Wednesday, 24 July 2013

How small can you go? The joys of holiday packing

My holiday is all booked and I am off to sunny Cyprus for a week in September.  I am already thinking about what to pack and what to take.  This year I have decided to only take a carry on bag.  I always go away with way too many clothes that I never wear!!  

EasyJet is changing the rules from July 2, making its guaranteed hand luggage bag allowance smaller, by 37 per cent. Bags allowed in the cabin must be 50x40x20cm, including handles and wheels, smaller than the bags allowed on any other airline, even Ryanair (which is 55x40x20cm, with a 10kg limit). At the moment, easyJet's limit is a 56x45x25cm bag. You can still try to bring a bigger bag up to the previous maximum size but on some busy flights it may have to go into the hold. The airline says the change is because its packed planes can't always fit all the luggage on board. Thankfully there's still no weight limit, so there's no need to ditch those flatform sandals just yet.

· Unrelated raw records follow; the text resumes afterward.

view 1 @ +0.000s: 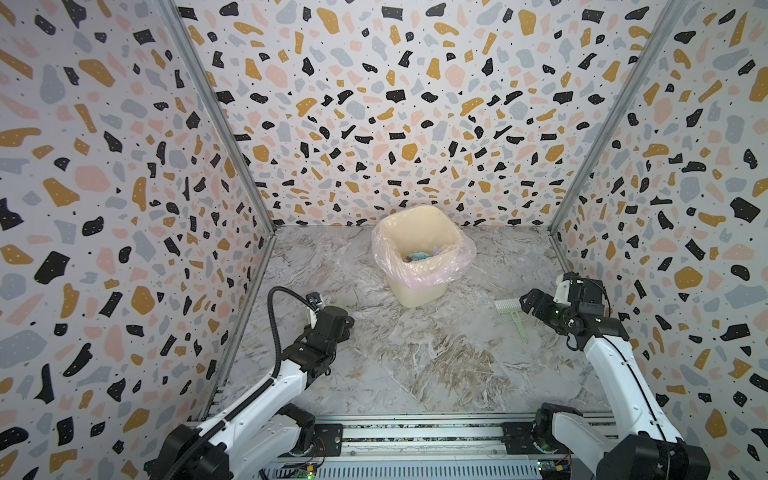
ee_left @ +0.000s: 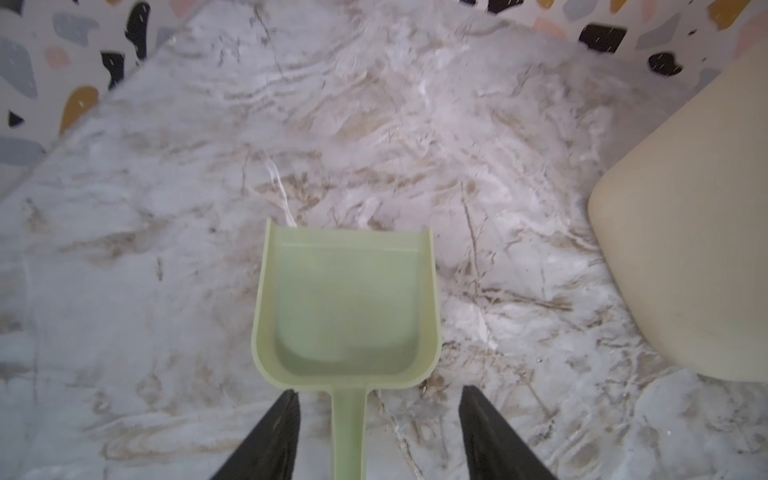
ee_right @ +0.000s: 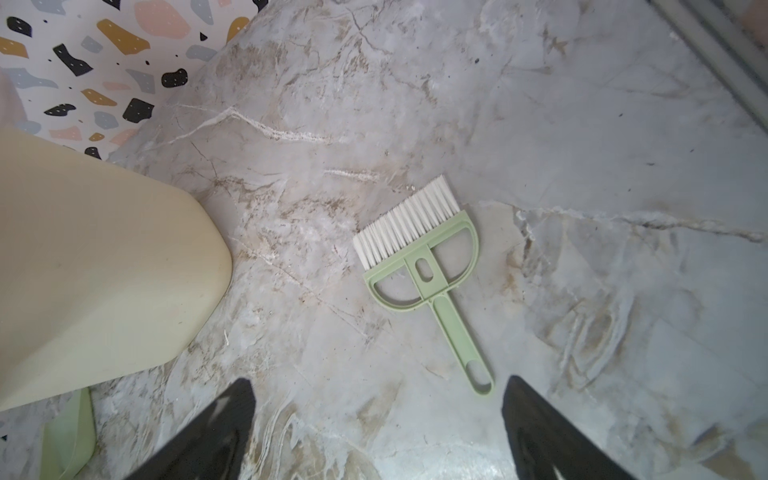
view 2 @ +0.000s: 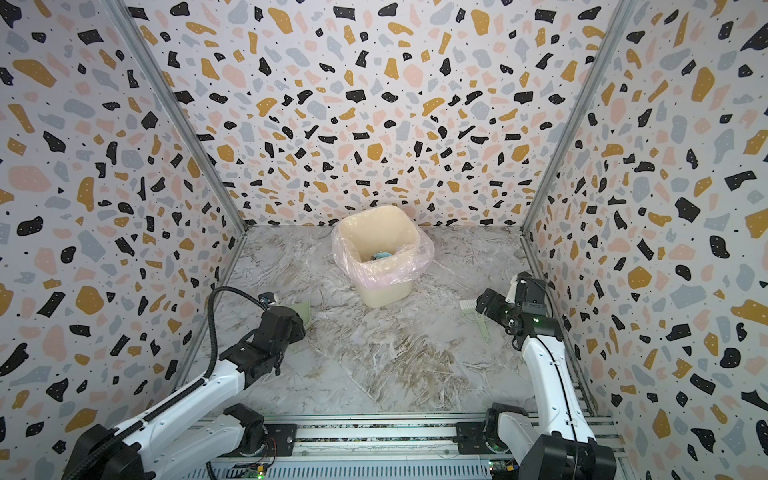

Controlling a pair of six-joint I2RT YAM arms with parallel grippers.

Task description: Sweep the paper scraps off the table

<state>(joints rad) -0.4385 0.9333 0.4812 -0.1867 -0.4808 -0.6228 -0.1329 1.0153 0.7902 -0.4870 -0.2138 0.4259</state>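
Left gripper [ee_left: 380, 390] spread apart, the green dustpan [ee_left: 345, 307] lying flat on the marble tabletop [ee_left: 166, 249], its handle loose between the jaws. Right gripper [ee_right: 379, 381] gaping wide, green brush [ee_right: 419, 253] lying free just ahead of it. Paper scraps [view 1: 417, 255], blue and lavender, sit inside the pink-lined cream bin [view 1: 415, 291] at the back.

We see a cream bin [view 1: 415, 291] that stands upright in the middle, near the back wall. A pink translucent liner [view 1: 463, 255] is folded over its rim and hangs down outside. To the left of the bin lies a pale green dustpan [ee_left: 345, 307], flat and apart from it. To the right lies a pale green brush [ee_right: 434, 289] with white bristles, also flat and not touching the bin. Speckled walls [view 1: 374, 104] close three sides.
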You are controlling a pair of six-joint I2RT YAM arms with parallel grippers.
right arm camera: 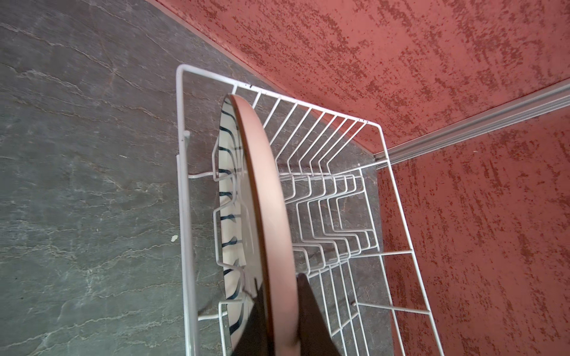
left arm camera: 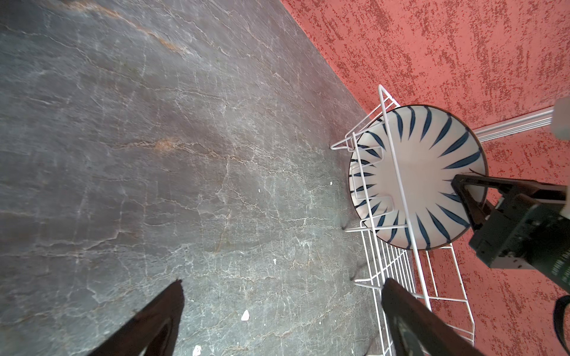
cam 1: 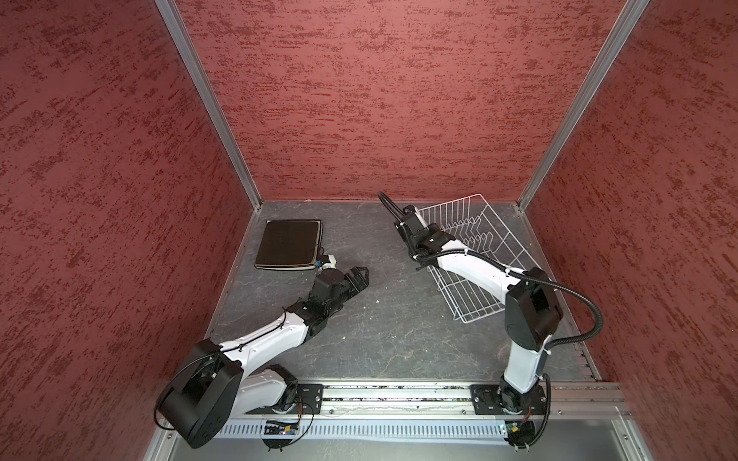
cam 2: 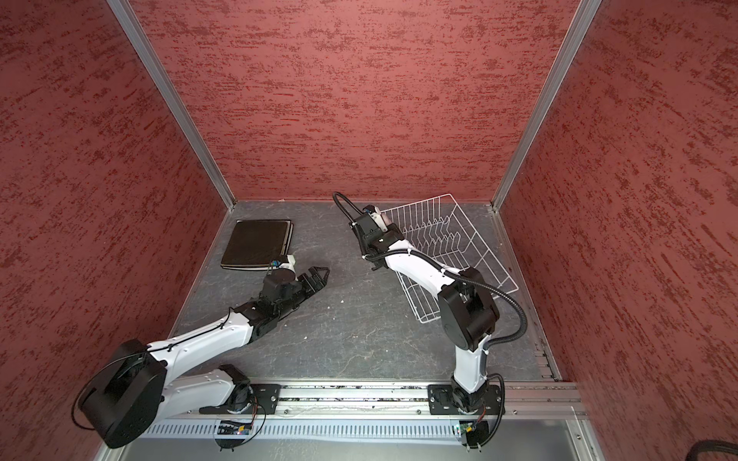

A good holiday starts with a well-packed suitcase. Rejoice in the fact that it’s the one time it’s not frowned upon to think too much about clothes. Packing light doesn’t have to mean missing out. You’re on holiday, not doing an SAS survival course, so by all means take your hairdryer, although maybe invest in a travel one. As long as you don’t overpack. All too often packing is done in a blaze of optimism that trumps experience. You reach your destination and are not only disappointed but burdened with unnecessary possessions. In general, if you don’t wear it at home, you won’t wear it on holiday and will just think: “Why did I fool myself that colour would suit me? Where is my comfy favourite skirt and why did I bring a painting set?” Going away should be a break from looking at your home wardrobe and feeling pangs of guilt at dresses you’ve never worn.

Avoid being possessed by possessions by piling first, then packing. Put everything you think you need on the bed, then do a ruthless edit. When space is limited it’s good to take items you can mix and match. Denim shorts can be work on the beach and then be dressed up with a blouse in the evening. Think in outfits. There’s no room, literally, for the “I’ll shove it in just in case” attitude. The pile-and-pack method helps with squeezing everything in. Roll towels and tops and use them to fill any gaps. If you can fill shoes with smaller items, it helps use space. Try to take lightweight fabrics. If you’re worried about them wrinkling, put them at the top, with shoes underneath.

A lot rides on what you don’t pack. If you’re going somewhere hot you only need one pair of trousers, so wear them on the plane with your chunkiest shoes, jumper and jacket. Try to pick a jacket with pockets so you can cram them with all the fiddly little extras like a book (or e-reader, which saves on space), phone and passport.

Security restrictions mean you have to buy suncream and any larger liquids in duty free or abroad anyway — you can spend the money saved by not taking a hold bag on a lovely cream. And foreign pharmacies are often fun places — you may even discover a new cult product.

Best of all, small bags mean freedom. While everyone else waits at the baggage carousel to collect their behemoth of a bag and lug it through the streets, you can skip off with your light load, ready to have your holiday.